EXERCISE AIM
Write out exactly the lines below that run from the one containing "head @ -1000" through the one containing "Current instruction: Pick", both included, with no other lines.

• • • •

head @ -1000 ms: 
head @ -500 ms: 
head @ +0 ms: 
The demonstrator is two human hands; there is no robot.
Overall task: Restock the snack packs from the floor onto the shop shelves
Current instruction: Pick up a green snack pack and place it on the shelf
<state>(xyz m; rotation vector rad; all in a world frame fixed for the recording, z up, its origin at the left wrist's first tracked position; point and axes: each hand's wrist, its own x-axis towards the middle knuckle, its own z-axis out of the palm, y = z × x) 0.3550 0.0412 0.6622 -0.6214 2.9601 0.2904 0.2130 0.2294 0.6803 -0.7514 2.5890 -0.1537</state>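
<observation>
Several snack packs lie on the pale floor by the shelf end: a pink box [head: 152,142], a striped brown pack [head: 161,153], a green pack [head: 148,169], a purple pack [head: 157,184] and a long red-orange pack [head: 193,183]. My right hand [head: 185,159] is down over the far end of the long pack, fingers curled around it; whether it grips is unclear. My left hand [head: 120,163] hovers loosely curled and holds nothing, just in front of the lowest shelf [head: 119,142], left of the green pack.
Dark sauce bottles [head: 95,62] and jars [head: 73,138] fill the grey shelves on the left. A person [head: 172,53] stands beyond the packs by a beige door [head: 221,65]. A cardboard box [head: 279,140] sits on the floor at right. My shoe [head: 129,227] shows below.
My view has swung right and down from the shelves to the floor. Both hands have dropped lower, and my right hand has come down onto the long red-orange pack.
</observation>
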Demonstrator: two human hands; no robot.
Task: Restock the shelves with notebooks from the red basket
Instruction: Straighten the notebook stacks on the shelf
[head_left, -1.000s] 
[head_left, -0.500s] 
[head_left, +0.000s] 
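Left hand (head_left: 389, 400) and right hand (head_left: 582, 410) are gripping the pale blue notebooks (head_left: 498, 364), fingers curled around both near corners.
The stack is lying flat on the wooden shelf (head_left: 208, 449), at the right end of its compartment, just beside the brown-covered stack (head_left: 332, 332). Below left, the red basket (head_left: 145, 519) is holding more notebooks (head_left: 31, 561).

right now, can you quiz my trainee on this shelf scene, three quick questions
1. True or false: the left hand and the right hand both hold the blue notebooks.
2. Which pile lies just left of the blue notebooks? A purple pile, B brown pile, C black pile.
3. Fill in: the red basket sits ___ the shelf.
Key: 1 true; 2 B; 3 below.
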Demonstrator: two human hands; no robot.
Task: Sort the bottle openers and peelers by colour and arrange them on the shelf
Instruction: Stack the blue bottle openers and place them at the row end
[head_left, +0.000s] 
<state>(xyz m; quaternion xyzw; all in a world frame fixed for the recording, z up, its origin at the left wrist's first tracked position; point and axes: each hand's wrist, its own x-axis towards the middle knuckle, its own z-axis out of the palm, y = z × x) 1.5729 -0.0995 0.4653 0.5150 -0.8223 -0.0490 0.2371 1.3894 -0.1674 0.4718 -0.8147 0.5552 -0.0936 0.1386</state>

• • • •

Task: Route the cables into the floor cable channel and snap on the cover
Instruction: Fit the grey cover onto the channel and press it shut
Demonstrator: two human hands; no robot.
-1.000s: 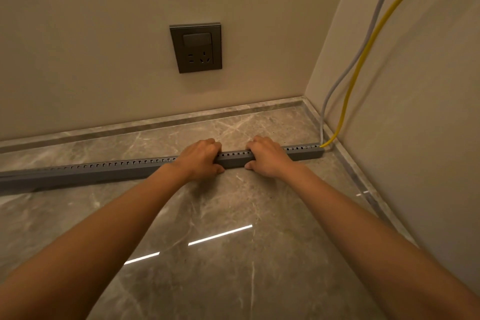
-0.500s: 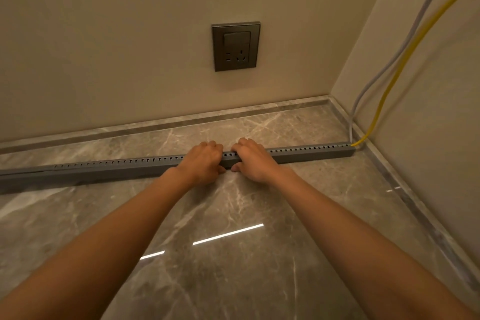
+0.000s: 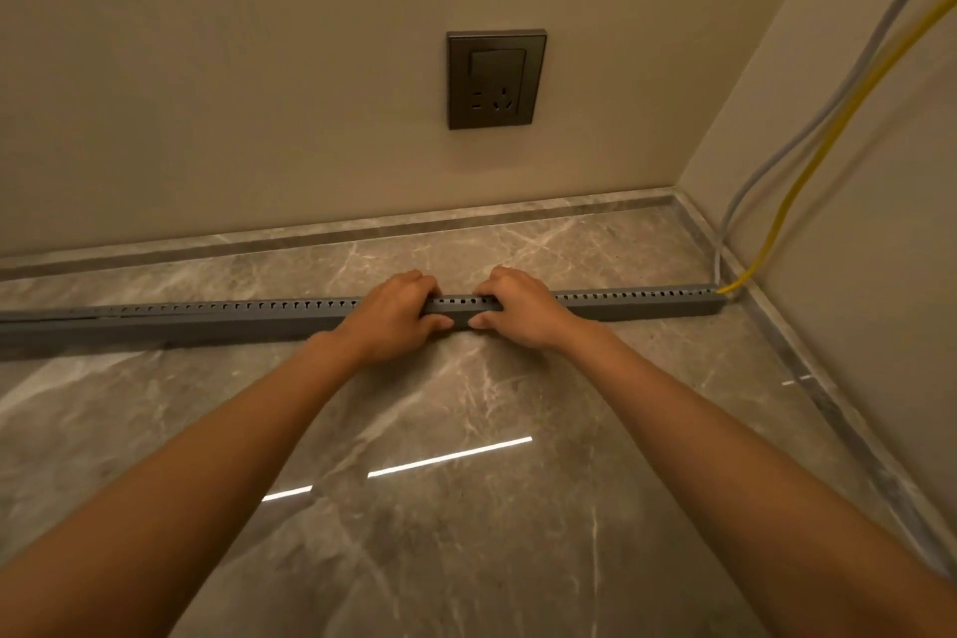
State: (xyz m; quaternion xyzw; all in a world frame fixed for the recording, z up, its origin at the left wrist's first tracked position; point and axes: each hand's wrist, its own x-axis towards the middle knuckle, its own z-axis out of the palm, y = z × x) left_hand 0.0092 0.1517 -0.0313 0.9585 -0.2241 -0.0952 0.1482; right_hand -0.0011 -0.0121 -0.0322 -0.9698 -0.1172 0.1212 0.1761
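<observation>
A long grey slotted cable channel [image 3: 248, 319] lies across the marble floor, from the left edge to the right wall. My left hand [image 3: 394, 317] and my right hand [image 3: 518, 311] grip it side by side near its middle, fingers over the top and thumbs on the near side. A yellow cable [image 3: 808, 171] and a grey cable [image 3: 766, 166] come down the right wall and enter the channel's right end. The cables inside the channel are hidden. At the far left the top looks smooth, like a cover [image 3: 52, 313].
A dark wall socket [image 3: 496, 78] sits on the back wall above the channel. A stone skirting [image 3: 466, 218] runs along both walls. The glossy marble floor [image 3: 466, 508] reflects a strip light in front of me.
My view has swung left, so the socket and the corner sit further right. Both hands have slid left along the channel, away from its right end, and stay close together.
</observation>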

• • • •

EXERCISE RESULT
head @ -1000 ms: 
head @ -500 ms: 
head @ +0 ms: 
The demonstrator is two human hands; there is no robot.
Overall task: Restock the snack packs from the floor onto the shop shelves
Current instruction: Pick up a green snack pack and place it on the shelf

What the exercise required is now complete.